Epidemiological studies provide strong evidence that environmental/dietary factors are important in accelerating the transition between latent and clinically apparent prostate cancer. Japanese men experience an increase in the incidence of clinically apparent prostate cancer when they move to Hawaii (23). African men have a much lower incidence of prostate cancer than do African-Americans. An increase in the rate of clinically apparent prostate cancer is associated with increases in fat intake. There are also other data suggesting that increased fat intake can increase the levels of androgen production (29). Further studies will be necessary to assess the influence of diet and body composition or body surface area on androgen metabolism. The present study, although providing no definitive mechanisms, suggests the importance of dietary or other environmental influences on androgen metabolism.

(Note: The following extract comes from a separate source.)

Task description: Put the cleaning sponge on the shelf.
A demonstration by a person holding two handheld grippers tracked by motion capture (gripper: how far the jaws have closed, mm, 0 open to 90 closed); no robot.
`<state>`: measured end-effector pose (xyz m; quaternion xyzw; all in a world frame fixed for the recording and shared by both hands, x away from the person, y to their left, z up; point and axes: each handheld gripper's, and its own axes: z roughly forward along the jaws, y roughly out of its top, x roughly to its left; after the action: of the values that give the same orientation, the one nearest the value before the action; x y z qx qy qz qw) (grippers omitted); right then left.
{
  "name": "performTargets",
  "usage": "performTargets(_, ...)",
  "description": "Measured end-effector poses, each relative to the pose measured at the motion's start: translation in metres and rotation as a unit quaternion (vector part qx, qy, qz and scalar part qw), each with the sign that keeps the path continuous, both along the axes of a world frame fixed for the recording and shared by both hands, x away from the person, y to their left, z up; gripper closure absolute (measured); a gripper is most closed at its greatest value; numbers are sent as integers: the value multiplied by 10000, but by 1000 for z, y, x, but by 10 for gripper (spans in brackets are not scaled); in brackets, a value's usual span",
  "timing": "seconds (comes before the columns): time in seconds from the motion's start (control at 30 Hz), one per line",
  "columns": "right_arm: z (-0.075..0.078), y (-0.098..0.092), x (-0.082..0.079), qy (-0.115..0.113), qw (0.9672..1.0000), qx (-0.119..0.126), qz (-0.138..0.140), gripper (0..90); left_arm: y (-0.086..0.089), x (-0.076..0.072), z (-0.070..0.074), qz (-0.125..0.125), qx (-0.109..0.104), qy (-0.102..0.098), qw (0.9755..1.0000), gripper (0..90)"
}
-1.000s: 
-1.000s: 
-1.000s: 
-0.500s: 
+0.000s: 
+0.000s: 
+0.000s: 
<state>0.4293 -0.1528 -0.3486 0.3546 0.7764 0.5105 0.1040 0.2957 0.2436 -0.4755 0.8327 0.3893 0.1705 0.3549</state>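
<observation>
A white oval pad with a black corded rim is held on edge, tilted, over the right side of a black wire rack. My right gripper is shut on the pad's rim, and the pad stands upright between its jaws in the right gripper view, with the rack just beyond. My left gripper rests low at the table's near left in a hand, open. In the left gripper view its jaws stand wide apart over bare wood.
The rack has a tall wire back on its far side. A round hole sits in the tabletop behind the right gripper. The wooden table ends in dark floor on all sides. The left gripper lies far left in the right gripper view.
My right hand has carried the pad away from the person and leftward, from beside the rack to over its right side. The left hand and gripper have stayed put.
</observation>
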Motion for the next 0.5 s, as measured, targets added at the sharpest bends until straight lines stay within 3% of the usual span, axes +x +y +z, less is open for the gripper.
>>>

Several limitations are inherent in the studies reported. We recognize that the limited numbers of study subjects available and the nonparametric distribution of data reduce the power of statistically based conclusions. Nonetheless, the absence even of trends supporting a diminution of 5-reductase activity in the Chinese men strengthens the conclusions of this study. Our data do not preclude the possibility that certain tissues may have isolated alterations of either type I or type II 5-reductase activity (38, 39). Thus, it remains possible that Chinese subjects could have diminished 5-reductase activity isolated to hair follicles or prostate. Additional studies are required to address these issues. Finally, the exact dietary or environmental factors influencing androgen metabolism have not been identified in our studies.
In conclusion, dietary or environmental factors, and not a diminution of 5-reductase, appear to be responsible for differences in androgen metabolism between Caucasians living in the United States and Chinese living in China. These results highlight the necessity of carefully controlling for multiple factors before concluding that the observed differences result from genetic factors.